EXERCISE:
Please copy out each line of the listing that contains the word "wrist".
━━━━━━
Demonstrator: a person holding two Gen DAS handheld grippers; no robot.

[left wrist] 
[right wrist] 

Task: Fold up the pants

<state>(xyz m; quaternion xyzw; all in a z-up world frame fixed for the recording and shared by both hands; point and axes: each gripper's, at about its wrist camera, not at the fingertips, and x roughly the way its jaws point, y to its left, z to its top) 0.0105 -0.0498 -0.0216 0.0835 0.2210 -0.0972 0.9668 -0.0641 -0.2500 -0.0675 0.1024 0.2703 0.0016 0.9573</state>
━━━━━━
EXERCISE RESPONSE:
[left wrist] 
[right wrist] 
<state>(xyz m; quaternion xyzw; all in a z-up world frame fixed for the recording and shared by both hands; point and axes: each gripper's, at about its wrist camera, not at the fingertips, and x roughly the way its jaws point, y to its left, z to its top) 0.0105 -0.0498 -0.0216 0.0835 0.2210 -0.0972 0.9668 -0.0641 -0.2500 -0.0675 0.1024 0.2703 0.0016 0.9573</state>

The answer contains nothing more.